Exercise goal >> Copy every line in the records below that contains the word "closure".

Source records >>
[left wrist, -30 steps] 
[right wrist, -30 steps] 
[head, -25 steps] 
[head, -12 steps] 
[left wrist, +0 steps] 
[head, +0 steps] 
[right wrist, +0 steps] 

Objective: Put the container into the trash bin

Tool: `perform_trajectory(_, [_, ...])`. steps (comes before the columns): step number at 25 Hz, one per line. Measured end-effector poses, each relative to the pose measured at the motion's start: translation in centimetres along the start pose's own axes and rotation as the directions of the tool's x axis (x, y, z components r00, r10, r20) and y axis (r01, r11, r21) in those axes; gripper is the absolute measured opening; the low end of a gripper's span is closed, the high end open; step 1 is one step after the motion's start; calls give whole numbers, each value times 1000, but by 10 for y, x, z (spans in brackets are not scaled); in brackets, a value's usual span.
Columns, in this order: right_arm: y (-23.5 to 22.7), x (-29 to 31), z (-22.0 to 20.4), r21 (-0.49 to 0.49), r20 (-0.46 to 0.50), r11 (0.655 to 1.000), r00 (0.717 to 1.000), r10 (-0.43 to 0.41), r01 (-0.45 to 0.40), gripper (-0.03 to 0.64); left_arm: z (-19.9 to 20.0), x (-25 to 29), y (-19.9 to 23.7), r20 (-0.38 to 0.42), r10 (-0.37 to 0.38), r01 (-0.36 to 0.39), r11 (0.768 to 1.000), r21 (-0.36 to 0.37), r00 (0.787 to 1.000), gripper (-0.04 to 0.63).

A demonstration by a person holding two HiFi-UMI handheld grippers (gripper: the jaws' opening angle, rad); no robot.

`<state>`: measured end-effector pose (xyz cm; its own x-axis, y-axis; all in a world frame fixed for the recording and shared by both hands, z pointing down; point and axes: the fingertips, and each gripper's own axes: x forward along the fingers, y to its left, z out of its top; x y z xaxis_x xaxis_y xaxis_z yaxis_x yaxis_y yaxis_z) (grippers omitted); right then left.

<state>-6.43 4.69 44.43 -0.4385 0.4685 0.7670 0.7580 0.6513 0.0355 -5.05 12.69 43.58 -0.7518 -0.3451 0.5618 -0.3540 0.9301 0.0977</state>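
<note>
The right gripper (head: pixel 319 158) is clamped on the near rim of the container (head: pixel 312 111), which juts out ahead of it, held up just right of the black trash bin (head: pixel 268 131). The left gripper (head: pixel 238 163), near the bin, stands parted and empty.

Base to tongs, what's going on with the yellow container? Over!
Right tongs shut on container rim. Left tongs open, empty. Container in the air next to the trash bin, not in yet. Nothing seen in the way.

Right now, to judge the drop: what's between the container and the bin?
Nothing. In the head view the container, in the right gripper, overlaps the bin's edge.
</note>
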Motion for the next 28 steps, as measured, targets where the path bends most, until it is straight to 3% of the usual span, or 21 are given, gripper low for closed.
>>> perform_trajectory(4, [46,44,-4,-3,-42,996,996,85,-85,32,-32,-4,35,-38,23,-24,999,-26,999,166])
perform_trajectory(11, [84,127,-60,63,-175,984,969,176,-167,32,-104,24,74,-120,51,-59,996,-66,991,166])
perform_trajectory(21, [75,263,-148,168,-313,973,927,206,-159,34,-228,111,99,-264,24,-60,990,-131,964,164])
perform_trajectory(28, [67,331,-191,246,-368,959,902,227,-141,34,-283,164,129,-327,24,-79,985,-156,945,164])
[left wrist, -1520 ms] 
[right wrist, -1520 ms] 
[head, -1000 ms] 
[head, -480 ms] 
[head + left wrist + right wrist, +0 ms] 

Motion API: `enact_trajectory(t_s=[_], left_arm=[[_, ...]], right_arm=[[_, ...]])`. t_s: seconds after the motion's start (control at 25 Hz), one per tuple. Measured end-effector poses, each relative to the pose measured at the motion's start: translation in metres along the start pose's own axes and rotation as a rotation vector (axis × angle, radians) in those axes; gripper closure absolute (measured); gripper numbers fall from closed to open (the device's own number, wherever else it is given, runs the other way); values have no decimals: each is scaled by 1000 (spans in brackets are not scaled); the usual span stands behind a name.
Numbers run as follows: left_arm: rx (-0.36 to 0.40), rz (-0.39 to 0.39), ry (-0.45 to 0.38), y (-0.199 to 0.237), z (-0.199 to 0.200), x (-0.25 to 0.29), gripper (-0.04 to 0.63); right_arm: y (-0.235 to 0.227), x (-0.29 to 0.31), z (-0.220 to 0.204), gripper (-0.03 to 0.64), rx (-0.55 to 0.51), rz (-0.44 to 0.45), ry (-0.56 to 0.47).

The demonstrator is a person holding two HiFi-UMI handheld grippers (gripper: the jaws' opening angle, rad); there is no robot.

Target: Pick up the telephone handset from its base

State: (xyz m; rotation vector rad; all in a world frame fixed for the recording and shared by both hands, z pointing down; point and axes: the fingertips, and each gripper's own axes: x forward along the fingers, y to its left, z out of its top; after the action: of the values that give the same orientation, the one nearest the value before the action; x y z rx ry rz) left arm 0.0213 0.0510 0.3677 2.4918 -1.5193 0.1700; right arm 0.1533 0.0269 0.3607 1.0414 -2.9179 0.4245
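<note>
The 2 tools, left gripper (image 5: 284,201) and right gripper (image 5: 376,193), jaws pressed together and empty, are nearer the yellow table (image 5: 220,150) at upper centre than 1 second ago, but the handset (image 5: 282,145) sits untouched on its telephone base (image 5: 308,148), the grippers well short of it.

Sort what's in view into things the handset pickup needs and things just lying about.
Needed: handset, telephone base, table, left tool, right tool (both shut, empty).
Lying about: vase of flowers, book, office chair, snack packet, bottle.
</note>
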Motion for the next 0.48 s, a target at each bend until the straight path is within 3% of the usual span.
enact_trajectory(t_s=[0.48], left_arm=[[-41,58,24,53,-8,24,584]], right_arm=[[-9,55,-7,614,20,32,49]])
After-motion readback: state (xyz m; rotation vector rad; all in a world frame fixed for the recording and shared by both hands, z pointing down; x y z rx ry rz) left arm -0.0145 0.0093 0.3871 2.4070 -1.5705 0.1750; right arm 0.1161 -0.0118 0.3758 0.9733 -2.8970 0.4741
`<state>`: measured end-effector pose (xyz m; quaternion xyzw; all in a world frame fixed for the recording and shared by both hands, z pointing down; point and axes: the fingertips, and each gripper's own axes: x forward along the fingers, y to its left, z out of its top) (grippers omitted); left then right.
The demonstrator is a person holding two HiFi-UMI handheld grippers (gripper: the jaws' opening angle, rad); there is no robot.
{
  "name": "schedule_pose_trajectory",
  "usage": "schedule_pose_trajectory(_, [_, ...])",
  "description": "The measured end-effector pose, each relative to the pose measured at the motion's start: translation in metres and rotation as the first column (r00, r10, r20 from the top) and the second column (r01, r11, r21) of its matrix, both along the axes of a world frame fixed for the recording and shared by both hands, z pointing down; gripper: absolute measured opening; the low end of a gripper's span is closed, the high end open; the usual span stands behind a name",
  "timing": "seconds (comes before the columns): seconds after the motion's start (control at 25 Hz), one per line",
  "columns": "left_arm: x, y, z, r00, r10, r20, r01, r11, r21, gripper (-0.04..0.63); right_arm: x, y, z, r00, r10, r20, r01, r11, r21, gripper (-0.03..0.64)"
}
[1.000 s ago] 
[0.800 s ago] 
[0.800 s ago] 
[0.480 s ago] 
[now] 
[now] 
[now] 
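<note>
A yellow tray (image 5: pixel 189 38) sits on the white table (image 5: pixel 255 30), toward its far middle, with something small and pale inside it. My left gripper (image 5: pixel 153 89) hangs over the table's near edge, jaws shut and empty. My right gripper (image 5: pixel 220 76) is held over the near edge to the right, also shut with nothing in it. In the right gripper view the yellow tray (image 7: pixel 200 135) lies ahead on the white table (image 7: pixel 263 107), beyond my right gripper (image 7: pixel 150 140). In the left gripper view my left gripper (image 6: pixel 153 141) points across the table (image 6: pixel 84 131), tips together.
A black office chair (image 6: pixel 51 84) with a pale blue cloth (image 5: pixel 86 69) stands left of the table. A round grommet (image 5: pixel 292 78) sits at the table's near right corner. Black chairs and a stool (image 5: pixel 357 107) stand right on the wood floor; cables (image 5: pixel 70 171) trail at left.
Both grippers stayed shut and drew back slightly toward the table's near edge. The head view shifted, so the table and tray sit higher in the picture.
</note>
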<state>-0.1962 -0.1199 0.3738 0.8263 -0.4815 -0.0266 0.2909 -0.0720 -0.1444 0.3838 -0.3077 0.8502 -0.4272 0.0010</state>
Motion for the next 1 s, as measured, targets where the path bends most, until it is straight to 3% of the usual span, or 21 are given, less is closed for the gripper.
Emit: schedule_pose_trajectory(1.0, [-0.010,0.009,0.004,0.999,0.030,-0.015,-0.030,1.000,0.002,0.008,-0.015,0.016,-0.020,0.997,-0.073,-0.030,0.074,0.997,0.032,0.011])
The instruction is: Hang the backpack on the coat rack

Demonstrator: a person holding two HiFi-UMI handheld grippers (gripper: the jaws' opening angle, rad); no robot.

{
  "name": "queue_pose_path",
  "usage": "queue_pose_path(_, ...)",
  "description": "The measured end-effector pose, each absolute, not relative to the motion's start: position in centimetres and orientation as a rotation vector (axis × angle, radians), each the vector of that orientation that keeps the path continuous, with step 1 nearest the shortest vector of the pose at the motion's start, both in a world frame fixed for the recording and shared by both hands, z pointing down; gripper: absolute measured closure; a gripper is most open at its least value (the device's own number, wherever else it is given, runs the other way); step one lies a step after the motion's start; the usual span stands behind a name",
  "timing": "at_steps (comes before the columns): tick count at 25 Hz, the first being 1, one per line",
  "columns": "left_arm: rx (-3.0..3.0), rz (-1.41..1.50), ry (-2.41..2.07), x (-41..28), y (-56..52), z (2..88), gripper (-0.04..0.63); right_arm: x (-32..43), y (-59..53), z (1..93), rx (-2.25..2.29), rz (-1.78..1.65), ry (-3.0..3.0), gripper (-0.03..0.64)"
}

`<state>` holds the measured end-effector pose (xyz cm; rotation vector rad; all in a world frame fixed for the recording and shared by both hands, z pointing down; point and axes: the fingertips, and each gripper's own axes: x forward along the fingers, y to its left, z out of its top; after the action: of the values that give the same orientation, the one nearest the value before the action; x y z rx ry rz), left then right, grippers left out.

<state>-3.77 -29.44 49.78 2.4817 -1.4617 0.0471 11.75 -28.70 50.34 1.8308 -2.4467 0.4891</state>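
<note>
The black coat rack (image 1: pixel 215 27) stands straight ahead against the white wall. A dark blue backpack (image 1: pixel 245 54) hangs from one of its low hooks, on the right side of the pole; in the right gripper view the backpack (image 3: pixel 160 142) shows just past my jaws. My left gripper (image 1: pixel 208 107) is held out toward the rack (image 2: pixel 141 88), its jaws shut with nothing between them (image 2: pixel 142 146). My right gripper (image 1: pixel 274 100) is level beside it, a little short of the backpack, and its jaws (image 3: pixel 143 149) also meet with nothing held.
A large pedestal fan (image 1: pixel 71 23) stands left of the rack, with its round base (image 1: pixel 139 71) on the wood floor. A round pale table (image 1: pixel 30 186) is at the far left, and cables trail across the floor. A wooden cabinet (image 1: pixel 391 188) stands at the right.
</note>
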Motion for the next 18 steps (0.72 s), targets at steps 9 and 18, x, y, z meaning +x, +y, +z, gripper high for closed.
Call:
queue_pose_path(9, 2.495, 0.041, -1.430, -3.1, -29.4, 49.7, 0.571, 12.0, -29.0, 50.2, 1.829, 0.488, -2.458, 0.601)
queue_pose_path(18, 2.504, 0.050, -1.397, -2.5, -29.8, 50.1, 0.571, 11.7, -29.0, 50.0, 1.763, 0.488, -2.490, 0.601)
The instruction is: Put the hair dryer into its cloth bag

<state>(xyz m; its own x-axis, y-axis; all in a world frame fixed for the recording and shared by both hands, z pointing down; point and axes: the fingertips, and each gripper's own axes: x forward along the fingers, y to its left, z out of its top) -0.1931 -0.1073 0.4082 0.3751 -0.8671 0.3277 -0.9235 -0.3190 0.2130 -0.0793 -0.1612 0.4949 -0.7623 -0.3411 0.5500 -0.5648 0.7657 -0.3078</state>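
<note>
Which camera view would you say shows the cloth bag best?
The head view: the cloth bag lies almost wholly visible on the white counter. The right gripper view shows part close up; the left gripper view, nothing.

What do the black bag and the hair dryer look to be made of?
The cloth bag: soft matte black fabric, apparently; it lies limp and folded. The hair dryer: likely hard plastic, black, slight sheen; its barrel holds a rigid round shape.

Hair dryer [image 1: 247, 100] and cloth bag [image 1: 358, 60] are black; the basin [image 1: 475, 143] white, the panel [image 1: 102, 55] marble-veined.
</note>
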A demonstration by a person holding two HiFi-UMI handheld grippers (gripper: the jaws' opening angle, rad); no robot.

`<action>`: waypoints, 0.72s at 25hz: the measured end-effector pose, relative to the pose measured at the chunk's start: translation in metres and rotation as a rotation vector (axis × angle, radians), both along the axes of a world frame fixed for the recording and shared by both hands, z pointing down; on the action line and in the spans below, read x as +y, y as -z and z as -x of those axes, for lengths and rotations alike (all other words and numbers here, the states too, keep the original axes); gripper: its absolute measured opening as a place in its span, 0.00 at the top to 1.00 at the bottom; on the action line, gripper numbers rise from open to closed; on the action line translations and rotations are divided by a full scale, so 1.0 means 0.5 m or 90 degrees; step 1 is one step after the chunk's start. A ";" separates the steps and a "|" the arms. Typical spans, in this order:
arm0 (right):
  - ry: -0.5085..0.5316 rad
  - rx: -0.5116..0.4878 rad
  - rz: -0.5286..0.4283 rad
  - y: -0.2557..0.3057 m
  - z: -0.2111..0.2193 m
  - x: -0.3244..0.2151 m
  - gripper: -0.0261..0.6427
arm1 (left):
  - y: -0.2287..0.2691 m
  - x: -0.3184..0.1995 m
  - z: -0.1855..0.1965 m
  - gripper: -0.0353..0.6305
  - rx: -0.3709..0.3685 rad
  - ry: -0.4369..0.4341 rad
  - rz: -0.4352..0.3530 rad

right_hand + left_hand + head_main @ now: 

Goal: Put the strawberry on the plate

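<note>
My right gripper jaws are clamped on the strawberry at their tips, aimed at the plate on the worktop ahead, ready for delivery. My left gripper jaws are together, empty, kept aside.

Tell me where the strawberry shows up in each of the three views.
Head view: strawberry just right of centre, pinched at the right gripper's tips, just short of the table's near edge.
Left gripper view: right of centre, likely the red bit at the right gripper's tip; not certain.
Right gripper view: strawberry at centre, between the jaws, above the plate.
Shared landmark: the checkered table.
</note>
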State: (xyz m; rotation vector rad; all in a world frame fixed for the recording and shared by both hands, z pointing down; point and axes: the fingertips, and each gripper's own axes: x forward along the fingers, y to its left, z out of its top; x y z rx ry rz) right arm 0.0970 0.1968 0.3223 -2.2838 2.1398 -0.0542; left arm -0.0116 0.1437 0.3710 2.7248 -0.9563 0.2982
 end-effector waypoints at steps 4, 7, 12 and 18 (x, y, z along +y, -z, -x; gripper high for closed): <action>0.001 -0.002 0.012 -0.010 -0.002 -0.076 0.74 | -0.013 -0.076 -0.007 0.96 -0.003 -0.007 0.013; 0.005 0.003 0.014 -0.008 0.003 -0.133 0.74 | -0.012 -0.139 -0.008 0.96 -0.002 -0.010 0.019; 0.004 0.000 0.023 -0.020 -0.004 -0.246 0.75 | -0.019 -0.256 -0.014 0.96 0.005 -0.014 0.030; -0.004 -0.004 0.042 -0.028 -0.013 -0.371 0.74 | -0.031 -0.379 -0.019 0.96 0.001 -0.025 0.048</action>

Solution to this exercise >>
Motion API: `enact_trajectory(t_s=[_], left_arm=[[_, ...]], right_arm=[[_, ...]])`. t_s: seconds after the motion's start (control at 25 Hz), one per tuple. Measured end-effector poses, each relative to the pose measured at the motion's start: translation in metres along the start pose's own axes and rotation as a rotation vector (axis × angle, radians) in those axes; gripper closure absolute (measured); gripper numbers fall from closed to open (the device's own number, wherever else it is given, runs the other way); values have no decimals: each is scaled by 1000 (spans in brackets are not scaled); the usual span stands behind a name.
  "description": "The measured end-effector pose, each absolute, not relative to the motion's start: position in centimetres and orientation as a rotation vector (axis × angle, radians), each the vector of that orientation that keeps the path continuous, with step 1 nearest the shortest vector of the pose at the motion's start, both in a world frame fixed for the recording and shared by both hands, z pointing down; gripper: absolute measured closure; a gripper is most open at its least value (the device's own number, wherever else it is given, runs the other way); step one lies a step after the motion's start; the usual span stands behind a name",

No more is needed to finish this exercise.